Angespannte Befindlichkeiten lassen Konflikte eskalieren

Wenn Sie also Ihrer Frau mitteilen wollen, dass aus dem geplanten Sommerurlaub nichts wird, weil eine wichtige Betriebsprüfung ansteht, dann sollten Sie es ihr schön muckelig warm machen und im Auge behalten, dass sie nicht gerade hungrig aus dem Büro gehetzt kommt. In so einem Zustand ist ihre Verständnisbereitschaft nämlich nur sehr eingeschränkt. Das gilt natürlich auch umgekehrt.

Das Schaffen einer Wohlfühlatmosphäre bei konflikthaften Themen gehört ohnehin zu den Dingen aus dem Beziehungs-Einmaleins. Angespannte Befindlichkeiten führen eher dazu, dass Konflikte eskalieren.

Differenzen, die wir überbrücken müssen, wird es immer geben. Aber es fragt sich, wie weit wir diese Brücke spannen können und wollen. Anpassung hat viel mit Toleranz zu tun. Sie ist der Kitt in Beziehungen, gerade in Zeiten, in denen sich jeder selbst verwirklichen will. Den anderen nehmen wie er ist und auch mal über den eigenen Schatten springen.

Was gar nicht geht: Die eigenen Befindlichkeiten auszunutzen, um den anderen in eine bestimmte Richtung zu drängen. Das ist dann Manipulation. Also immer im dicken Pulli mit eingezogenen Händen in den Ärmeln dasitzen und ein leidendes Gesicht machen, geht auch nach hinten los. Zumal es dann auch nicht mehr um die (in der Regel dem anderen vorgehaltene) Kälte geht. Jedenfalls nicht um die, die mit der Temperatur zu tun hat.

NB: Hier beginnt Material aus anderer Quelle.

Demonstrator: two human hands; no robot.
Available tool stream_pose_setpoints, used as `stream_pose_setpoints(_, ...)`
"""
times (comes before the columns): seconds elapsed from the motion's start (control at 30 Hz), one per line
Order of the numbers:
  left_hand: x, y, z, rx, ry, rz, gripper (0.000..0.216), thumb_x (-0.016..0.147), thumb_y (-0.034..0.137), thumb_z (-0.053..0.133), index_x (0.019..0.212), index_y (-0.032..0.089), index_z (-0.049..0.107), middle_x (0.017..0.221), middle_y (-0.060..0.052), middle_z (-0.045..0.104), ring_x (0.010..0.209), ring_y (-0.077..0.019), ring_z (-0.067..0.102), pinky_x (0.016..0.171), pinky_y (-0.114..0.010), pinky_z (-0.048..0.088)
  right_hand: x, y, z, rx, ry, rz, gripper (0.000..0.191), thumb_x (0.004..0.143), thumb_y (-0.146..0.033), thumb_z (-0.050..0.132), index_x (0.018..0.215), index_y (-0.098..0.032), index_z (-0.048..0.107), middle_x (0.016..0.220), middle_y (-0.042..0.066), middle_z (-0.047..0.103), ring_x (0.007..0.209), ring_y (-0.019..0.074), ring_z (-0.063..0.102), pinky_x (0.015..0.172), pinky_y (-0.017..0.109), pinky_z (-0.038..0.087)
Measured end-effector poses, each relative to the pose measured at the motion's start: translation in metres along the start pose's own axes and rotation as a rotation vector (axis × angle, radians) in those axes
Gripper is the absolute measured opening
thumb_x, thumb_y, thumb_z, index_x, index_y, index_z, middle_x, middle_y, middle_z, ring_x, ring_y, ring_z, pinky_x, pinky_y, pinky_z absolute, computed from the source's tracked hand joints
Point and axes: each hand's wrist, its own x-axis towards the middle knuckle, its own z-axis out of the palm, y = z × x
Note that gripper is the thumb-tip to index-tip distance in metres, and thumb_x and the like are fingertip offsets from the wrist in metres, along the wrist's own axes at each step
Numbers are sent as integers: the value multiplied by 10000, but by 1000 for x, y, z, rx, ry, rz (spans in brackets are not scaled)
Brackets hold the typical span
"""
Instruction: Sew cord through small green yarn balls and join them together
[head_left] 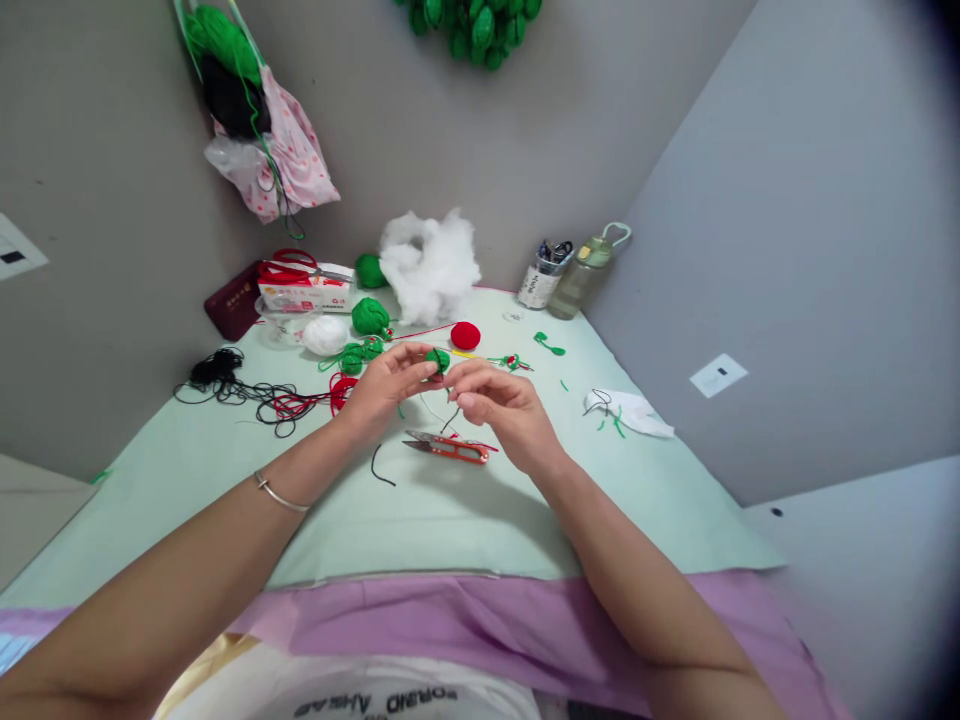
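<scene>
Close handwork above a pale-green table (360,545).
Right hand (506,400): fingers curled, whether pinching can't tell. Left hand (386,385): pinching. Orange snips (461,450) below. Small green piece (437,359): at left fingertips, just beside right's.

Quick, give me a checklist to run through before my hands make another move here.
1. Left hand has a grip on the small green piece: ok, held at the fingertips.
2. Right hand has a grip on a strand: cannot tell, the fingertips are too small to read.
3. Orange-handled snips within reach: ok, lying on the table just below the hands.
4. Snips' blades closed: not ok, the tips stand apart.
5. Black yarn clear of the red yarn: not ok, their strands overlap.
</scene>
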Motion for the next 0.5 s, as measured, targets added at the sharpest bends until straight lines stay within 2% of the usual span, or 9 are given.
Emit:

Übrigens im eingangs erwähnten ICE passierte dann noch Folgendes: Ein studentisch aussehender Jüngling trat in das Abteil. In seiner Hand: Ein Döner. Ich musste gegen diese olfaktorische Belästigung und in mühsamer Unterdrückung meines Würgereflexes sehr mit mir ringen, nicht ausfallend zu werden. Wäre es möglich gewesen, hätte ich das Fenster geöffnet. Auch gegen diesbezügliche Beschwerden. Ging aber nicht. Ich habe mich weggesetzt. Und geärgert.

Also bitteschön: Ein wenig mehr Rücksichtnahme muss doch wohl möglich sein! Auch gegenüber empfindlichen Charakteren. Oder etwa nicht?!